Comparisons between Active Properties of Distal Dendritic Branches and Spines: Implications for Neuronal Computations

The specific contributions of distal dendrites to the computational properties of cortical neurons are little understood and are completely ignored in most network simulations of higher brain functions. Compartmental models, based on realistic estimates of morphology and physiology, provide a means for exploring these contributions. We have pursued analysis of a model of synaptic integration in a distal dendrite bearing four spines, using a new general-purpose simulation program called SABER. We have analyzed this model under the assumption that the dendrite contains sites of impulse-generating membrane, and we have compared its responses to synaptic activation with the case of impulse-generating membrane located instead in the spine heads, as previously reported. Both types of models generate basic logic operations, such as AND, OR, and AND-NOT gates.
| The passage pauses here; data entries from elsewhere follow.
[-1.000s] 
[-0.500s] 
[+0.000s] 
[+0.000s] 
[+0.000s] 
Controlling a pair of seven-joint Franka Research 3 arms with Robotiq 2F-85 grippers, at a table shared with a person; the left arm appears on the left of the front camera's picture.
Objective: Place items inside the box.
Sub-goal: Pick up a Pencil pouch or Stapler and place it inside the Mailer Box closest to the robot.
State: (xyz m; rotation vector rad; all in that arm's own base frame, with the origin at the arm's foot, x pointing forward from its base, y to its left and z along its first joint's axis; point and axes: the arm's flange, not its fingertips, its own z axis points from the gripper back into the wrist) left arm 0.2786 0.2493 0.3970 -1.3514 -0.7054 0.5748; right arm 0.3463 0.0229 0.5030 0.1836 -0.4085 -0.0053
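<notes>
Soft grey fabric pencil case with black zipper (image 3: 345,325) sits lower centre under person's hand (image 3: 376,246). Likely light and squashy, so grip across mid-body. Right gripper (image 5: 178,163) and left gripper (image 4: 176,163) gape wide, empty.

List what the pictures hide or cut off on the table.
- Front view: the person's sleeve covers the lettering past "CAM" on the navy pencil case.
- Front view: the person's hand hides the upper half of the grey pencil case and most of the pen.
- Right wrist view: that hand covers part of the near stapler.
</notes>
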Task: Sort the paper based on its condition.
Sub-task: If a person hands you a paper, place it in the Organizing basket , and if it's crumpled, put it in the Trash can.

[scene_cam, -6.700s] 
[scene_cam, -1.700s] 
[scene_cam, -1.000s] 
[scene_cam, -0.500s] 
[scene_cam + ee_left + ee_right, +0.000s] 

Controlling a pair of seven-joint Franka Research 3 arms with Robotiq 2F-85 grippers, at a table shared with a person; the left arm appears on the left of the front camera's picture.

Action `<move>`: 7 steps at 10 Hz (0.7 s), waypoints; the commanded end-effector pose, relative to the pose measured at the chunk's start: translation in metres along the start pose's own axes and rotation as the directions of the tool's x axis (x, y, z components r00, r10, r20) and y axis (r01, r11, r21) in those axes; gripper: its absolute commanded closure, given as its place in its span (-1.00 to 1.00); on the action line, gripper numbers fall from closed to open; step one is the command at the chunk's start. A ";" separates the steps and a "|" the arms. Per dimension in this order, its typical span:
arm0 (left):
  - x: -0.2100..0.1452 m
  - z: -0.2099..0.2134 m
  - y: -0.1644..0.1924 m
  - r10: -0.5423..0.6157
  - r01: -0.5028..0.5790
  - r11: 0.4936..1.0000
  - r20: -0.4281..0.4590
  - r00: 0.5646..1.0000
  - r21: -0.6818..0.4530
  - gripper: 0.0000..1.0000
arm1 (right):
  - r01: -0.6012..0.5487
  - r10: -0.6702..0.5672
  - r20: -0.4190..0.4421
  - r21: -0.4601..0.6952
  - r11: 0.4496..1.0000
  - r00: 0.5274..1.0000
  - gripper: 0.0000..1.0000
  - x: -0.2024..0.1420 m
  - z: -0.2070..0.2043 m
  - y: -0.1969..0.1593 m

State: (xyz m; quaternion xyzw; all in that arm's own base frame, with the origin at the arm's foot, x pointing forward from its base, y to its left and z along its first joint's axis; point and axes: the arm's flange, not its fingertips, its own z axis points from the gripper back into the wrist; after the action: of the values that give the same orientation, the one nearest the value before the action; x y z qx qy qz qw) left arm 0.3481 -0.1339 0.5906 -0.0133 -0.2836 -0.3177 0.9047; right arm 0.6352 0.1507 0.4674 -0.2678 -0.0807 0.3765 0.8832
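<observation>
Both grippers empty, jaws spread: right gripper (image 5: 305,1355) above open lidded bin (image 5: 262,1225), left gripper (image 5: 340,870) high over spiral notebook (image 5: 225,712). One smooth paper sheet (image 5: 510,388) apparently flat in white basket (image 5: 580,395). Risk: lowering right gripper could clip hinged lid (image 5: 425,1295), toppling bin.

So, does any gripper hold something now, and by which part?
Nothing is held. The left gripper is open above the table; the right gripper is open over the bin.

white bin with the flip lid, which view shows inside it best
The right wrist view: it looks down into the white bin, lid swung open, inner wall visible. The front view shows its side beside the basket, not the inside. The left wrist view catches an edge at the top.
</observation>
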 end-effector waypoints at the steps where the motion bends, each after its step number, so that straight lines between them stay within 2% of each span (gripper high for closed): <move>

Active spine heads require lower excitatory synaptic conductances, but active branch segments lead to larger responses in the soma. The transients recorded near the soma give no evidence of their origin in either active branch or active spines, indicating that the interpretation of experimental recordings with regard to sites of distal active responses must be viewed with caution. The results suggest the hypothesis that a hierarchy of logic operations is virtually inherent in the branching structure of dendritic trees of cortical pyramidal neurons. Inclusion of these properties in representations of cortical neurons would greatly enhance the computational power of neural networks aimed at simulating higher brain functions.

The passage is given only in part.